Senator Ruel Reid has precedent and prescription for how the Ministry of Education addresses Calabar High School, and any other school at the secondary level faced with the real dilemma of student failure. He was principal of Jamaica College when it grappled with a similar problem that he appointed me to lead a programme to address which was very successful!
The convenient contradictory legal resort to the 1980 Code of Regulations for Education, to demand halt to expulsion, should be the last thing relied on because of the very long-standing consensus that the need for its revision is urgent.

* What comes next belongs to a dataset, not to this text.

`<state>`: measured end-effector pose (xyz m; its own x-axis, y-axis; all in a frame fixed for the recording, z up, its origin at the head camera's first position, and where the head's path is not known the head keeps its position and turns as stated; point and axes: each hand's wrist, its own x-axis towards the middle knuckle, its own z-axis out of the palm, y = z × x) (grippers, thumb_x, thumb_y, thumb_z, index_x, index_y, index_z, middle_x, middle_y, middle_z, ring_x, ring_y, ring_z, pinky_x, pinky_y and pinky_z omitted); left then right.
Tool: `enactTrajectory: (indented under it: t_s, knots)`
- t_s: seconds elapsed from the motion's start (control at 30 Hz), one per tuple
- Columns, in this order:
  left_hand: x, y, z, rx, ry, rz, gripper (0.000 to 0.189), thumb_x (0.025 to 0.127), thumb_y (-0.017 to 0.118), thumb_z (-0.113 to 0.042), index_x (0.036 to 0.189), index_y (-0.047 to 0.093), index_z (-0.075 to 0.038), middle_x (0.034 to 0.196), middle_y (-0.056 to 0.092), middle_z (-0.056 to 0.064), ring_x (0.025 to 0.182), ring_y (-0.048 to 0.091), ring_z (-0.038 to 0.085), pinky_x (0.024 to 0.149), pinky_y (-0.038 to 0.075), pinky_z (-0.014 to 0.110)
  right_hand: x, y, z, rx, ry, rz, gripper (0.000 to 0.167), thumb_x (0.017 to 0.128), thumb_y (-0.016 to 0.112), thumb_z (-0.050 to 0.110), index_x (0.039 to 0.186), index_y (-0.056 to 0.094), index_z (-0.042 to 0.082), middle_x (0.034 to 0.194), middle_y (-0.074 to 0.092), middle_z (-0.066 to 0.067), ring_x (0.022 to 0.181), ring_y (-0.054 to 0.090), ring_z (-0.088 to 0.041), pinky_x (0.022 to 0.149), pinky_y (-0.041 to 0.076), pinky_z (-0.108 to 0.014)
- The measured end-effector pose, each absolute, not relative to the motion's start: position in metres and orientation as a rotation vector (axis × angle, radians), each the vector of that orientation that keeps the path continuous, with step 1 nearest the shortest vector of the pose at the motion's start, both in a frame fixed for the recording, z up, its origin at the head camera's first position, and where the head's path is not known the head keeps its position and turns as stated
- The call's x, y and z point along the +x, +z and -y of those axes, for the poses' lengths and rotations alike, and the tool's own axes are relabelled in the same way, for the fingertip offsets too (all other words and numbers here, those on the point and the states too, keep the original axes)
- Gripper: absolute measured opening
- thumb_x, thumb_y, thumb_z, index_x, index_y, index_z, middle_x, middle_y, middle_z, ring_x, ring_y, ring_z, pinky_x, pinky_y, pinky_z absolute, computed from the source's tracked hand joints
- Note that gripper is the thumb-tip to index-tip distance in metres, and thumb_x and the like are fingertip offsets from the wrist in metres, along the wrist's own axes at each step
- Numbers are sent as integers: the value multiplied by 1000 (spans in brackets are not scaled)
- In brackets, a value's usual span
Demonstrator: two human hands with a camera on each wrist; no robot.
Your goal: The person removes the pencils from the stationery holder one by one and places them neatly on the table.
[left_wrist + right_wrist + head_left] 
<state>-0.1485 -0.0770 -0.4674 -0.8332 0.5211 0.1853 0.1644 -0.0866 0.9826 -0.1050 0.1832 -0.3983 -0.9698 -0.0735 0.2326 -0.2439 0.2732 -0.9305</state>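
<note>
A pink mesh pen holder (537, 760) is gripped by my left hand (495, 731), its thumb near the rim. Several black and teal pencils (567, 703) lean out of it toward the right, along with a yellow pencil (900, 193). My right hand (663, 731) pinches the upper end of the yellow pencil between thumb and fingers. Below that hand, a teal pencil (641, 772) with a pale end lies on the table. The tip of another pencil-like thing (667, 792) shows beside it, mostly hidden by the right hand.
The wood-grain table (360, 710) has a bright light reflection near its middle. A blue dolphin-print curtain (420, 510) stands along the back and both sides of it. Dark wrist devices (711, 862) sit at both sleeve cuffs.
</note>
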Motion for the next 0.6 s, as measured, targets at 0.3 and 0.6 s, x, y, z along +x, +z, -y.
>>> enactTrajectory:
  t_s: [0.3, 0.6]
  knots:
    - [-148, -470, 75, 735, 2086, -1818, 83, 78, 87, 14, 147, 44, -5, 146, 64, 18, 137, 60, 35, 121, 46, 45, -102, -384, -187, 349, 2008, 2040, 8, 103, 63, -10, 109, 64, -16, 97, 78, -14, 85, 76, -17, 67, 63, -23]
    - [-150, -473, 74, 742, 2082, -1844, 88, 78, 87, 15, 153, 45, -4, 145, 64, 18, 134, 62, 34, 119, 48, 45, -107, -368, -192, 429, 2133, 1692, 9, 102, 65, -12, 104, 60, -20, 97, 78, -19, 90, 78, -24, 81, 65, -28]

Schools are woefully underfunded, but the minister, having the political power to do so, orders schools not to make supplementary auxiliary fees mandatory. In Jamaica’s irresponsible parenting circumstance, this political endorsement of parents not ‘contributing’ more, even if they can, easily finds support. The schools that are not well endowed, by heritage and affinity to wealthy alumni, will rot and decay fast. The greatest manifestation of their depravity is indiscipline and academic failure.
I have advocated, in The Gleaner, previously, arming some teachers with the power of arrest of district constables. Against gentle persuasion and loving counsel, children in their early adolescent teenage years, because of strong competing influences, are more prone to yield to the temptation of their curiosity, or just become rebellious, and become gang-serving badmen. They are uncontrollable, but Children’s Advocate Diahann Gordon Harrison often doesn’t appear to be aware of this, even as a former senior Crown prosecutor like her husband who attended JC with me.
The alarmingly high number of murders of children each year in Jamaica is most likely committed by more of the mutant dysfunctional adolescents and young adults who passed through the conveyors of dumbness which many of Jamaica’s secondary schools are.
At Jamaica College, just a few years ago when Reid was principal, the board felt it had no recourse but to expel more than 40 boys. The circumstance was no different from the present case of Calabar. The full list of charges against them, aside from academic failure, included truancy, meaning frequent absence from class although sent to school, insolence, insubordination, and indolence or lazy disinterest. They were deemed notorious and too disruptive to be allowed to remain in the regular school.
LIFELINE
These boys did not look good on the paper presentation of their antecedent history as students of the school, whether they entered through GSAT in seventh grade, the end of junior high school (Grade Nine Achievement Test), or, in most cases, as trophy-winning sports athletes ‘bought’ with big promises of scouts.
As Reid said was the case of his appointment at JC, by the leader of the transformational renaissance, R. Danny Williams, he in turn made a “Macedonian call” to me to be the “lifeline” for the boys up for expulsion. He said the board had set down stringent conditions for a special intervention programme for the boys, called 5th Form Enrichment, to be instituted.
In short, it was homeroom evening shift boot camp. The boys were guaranteed expulsion by their commission of any of the infractions listed against them that landed them in the group. They reported for school at noon and were denied entry to the school if they arrived after the grace period. Lunchtime was not included given the time they were to arrive, which was also to isolate them from the general school population that had already ended their lunch break.
The best subject teachers were selected to instruct them, and except in the instance of the computer lab class, all classes were taught in the homeroom. They had a daily meditation session reciting the school prayer and patriotic national pledges, following which they sang the anthem.
Two mentors addressed them weekly. One of them was the chairman of Jamaica Broilers Group, Robert Levy, who testified that as a boarder, he dropped out of JC, despite being privileged, because of poor results and misconduct. The other was Michael Burke, another old boy who is best known as a Roman Catholic social worker and avid historian.
Levy hired boys to do Christmas work at subsidiaries of his business conglomerate and at the end of the first term allowed one of them to accompany him aboard the company jet on a trip to Cayman for getting the highest grade average. The average grade of the class at the start of the programme was 20 per cent, and at the end of the first term, it was 56 per cent.
There was less than five per cent attrition because of migration overseas and frustration with the disciplinary routine. Added to this, the entire remaining cohort sat a minimum five CSEC subjects, gaining an average three passes at grades 3 and above. All graduated at the regular school ceremony with their diplomas.
I have seen several of the boys, completing university or working with dignity, and reaped their expressions of appreciation.